**WHAT NEEDS TO BE DONE**:
Copy exactly the lines of the material below that run from the one containing "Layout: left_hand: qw" through the one containing "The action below". Copy no other lines.

+++ COLLECTED DATA

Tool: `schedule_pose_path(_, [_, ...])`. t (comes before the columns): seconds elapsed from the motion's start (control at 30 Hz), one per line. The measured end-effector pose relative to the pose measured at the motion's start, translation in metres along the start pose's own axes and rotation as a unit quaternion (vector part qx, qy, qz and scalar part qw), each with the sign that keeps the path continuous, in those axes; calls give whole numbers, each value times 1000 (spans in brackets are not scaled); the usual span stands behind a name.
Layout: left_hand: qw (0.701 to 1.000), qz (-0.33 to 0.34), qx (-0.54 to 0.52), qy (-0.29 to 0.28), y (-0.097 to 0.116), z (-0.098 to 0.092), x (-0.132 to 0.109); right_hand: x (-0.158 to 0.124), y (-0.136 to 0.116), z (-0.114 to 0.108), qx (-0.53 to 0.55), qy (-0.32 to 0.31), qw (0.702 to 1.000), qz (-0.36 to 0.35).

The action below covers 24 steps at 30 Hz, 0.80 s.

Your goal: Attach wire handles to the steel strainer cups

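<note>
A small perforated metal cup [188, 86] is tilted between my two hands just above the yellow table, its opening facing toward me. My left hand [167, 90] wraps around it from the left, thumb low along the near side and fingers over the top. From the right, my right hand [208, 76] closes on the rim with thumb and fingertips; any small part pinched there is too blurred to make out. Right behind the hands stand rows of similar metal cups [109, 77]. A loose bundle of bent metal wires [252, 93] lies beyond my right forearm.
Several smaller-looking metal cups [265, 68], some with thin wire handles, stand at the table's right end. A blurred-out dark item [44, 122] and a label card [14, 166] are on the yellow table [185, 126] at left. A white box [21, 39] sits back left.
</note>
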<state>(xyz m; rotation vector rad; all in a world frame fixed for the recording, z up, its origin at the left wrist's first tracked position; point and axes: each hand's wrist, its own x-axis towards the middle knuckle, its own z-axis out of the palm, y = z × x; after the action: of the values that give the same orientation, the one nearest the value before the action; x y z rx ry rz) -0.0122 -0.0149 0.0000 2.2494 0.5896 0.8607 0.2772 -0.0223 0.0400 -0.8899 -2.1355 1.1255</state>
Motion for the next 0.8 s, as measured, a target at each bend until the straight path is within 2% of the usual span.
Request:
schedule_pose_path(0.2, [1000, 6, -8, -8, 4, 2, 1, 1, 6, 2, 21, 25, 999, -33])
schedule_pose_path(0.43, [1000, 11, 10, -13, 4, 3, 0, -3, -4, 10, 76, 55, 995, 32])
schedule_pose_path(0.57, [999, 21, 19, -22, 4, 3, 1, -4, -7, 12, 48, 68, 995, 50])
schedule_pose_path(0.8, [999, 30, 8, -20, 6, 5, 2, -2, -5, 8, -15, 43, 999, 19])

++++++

**ANSWER SPACE**:
Layout: left_hand: qw (0.701 to 1.000), qz (-0.33 to 0.34), qx (-0.54 to 0.52), qy (-0.29 to 0.28), y (-0.097 to 0.116), z (-0.098 to 0.092), x (-0.132 to 0.109); right_hand: x (-0.158 to 0.124), y (-0.136 to 0.116), z (-0.114 to 0.108), qx (-0.53 to 0.55), qy (-0.32 to 0.31), qw (0.702 to 1.000), qz (-0.36 to 0.35).

The action below covers 24 steps at 30 Hz, 0.80 s.

This exercise has now been fully answered.